ZFS RAID Config for old disks

ThatGuyB · November 30, 2020, 11:18pm

Greetings everyone,

I’m in the process of building a Proxmox server for my home lab using some old hardware I retired from work a long time ago and has been collecting dust. Got a xeon x3440 with 32 gb of ECC RAM. Planning to run 5 to 7 VMs on it, most important being a mail server, a Matrix Synapse + Jitsi server and maybe a PeerTube instance. I will also have a separate VM to use as off-site backup of security cameras recording from a location ~75 miles away (I’ll allocate 2 or 3tb to it).

So, here comes the question about the setup. I have 10x 2TB drives, basically 2 batches, 5x ST2000NC001 made in 08/2014, and 5x ST2000VN000 made in 10/2015. I don’t really trust those drives, and I won’t have a backup for the majority of the data I will start putting on them (except the mail server, I will have a separate box for mail backup with 1TB mirror where I also rsync my /home folder).

Given the perfect match of different models and time of manufacturing, the most logical thing to do is going ZFS stripped mirrors. Another issue that I have is that the box will basically be “unmaintained” (ie: I will only access it remotely) for a long time, so I’m thinking of going 4x RAID10 vdevs and having 2 hot-spares. Sarge is a big influence on me here at Level1 Forum and I know he doesn’t like hot-spares… and frankly, neither do I, I’d rather change the disk when I see an alarm, but in this situation, I have no choice but to leave at the very least 1 hot spare out of the 10 disks. But I’m starting to be greedy for storage (especially if I will host a PeerTube instance). If I could replace the disks remotely somehow, I would go full RAID-z2 on 10 drives for that sweet storage.

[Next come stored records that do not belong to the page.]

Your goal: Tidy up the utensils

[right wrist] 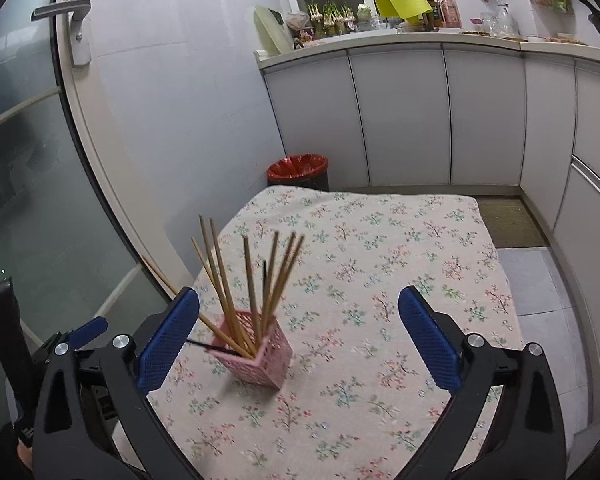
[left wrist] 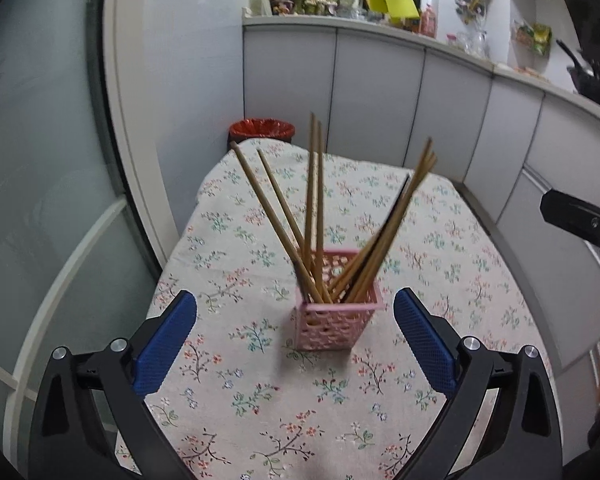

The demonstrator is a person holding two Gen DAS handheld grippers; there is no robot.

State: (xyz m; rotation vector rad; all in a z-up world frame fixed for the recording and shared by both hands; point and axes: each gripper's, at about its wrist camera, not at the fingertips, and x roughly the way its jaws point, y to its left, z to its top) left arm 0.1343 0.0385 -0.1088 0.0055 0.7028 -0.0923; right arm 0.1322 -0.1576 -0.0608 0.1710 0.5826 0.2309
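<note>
While both grippers' fingers (left wrist: 424, 344) gape wide and empty, one pink basket (left wrist: 334, 320) holds about ten chopsticks (left wrist: 314, 208)

chopsticks (left wrist: 314, 216) in basket (left wrist: 332, 326) | basket on table (left wrist: 440, 240) | bin (left wrist: 262, 130) behind table
</note>
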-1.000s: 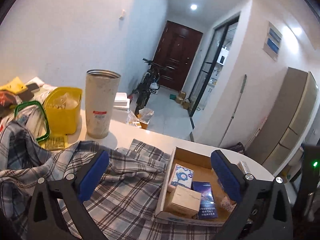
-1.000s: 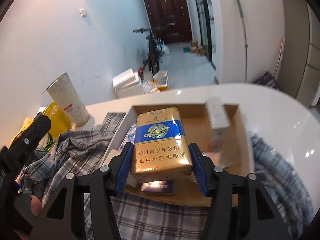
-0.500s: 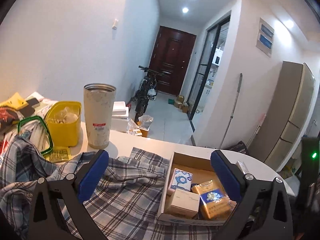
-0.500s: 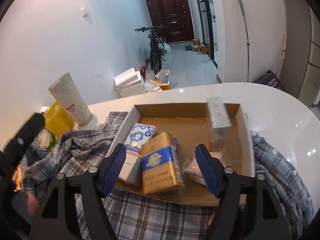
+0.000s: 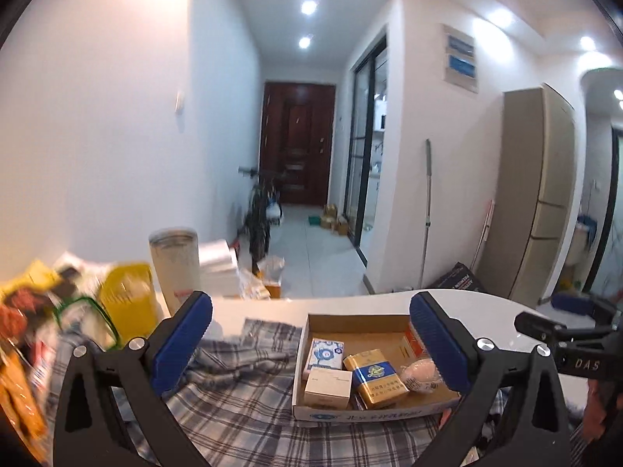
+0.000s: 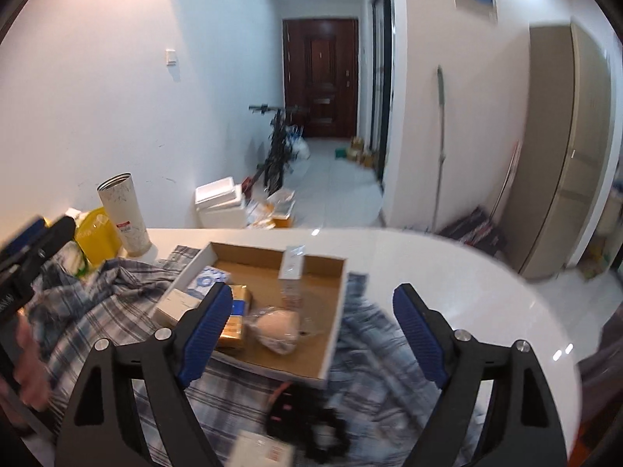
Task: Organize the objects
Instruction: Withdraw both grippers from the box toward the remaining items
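A shallow cardboard box [image 5: 350, 321] [image 6: 272, 364] lies on a plaid shirt [image 5: 233, 408] [image 6: 97, 311] on the white table. In it lie a gold and blue cigarette pack [image 5: 375, 383] [image 6: 235, 325], a white and blue patterned box [image 5: 325, 354], a plain white box [image 5: 327, 383] [image 6: 177, 303], a wrapped bun [image 5: 420, 375] [image 6: 276, 325] and a tall white carton [image 6: 293, 268]. My left gripper [image 5: 311, 346] is open and empty above the shirt and box. My right gripper [image 6: 311, 327] is open and empty, raised in front of the box.
A tall speckled tumbler [image 5: 175, 264] [image 6: 124, 214] and a yellow tub [image 5: 128, 299] [image 6: 95, 239] stand at the left with mixed clutter. A black cable bundle [image 6: 311, 424] and a white packet [image 6: 259, 451] lie on the shirt near me. The white table [image 6: 447, 272] curves off to the right.
My right gripper opened, left the gold cigarette pack lying in the cardboard box, and pulled back and up. My left gripper also rose and drew back, staying open.
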Demonstrator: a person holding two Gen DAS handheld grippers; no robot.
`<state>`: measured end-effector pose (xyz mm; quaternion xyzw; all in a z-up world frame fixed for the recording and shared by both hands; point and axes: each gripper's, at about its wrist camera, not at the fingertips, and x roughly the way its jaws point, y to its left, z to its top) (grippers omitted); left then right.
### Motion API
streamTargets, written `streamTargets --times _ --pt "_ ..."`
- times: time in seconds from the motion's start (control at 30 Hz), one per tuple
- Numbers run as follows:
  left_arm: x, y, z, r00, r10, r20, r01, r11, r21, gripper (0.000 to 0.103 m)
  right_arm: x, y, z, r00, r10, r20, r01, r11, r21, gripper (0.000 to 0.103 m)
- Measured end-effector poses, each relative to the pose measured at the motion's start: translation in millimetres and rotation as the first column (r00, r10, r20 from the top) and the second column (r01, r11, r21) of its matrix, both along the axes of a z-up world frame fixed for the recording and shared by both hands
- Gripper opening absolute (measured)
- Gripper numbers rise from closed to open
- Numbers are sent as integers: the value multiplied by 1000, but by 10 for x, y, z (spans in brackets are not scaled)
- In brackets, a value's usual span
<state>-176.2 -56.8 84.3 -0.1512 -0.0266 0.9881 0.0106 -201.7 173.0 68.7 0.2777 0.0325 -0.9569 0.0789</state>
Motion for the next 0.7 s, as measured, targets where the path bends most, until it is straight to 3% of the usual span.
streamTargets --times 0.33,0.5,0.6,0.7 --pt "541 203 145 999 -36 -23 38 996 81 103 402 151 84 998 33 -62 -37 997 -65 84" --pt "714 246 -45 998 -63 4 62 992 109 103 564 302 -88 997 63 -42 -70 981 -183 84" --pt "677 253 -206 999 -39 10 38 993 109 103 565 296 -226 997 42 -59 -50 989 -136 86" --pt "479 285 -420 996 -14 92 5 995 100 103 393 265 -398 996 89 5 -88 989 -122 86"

IOPS may not necessarily be as important here, the VMs won’t be very pushy (and will have low resources) so I was thinking that maybe RAID-z2 on 8 drives or maybe RAID-z3 on 9 drives would spare a TB or 2, but at the cost of both IOPS and potentially decreased performance, according to:

ZFS storage server advice

ZFS has a default cluster size of 128KiB. You divide this by the number of drives in your vdev (not including parity) and you arrive at the amount of data written to each disk. Keep in mind that sectors on disks of this size are 4KiB, so you want your result to be a multiple of 4KiB or else you’ll have performance degradation.

Here are a few examples:
3-disk RAID-Z = 128KiB / 2 = 64KiB = good
4-disk RAID-Z = 128KiB / 3 = ~43KiB = BAD!
5-disk RAID-Z = 128KiB / 4 = 32KiB = good
9-disk RAID-Z = 128KiB / 8 = 16KiB = good
4-disk RAID-Z2 = 128KiB / 2 = 64KiB = good
5-disk RAID-Z2 = 128KiB / 3 = ~43KiB = BAD!
6-disk RAID-Z2 = 128KiB / 4 = 32KiB = good
10-disk RAID-Z2 = 128KiB / 8 = 16KiB = good
All this said, your configuration has introduced unfortunate constraints. Additionally, you did mention that performance isn’t extremely important

So, can someone explain to me the ups and downs of using old spinning rust in each setup?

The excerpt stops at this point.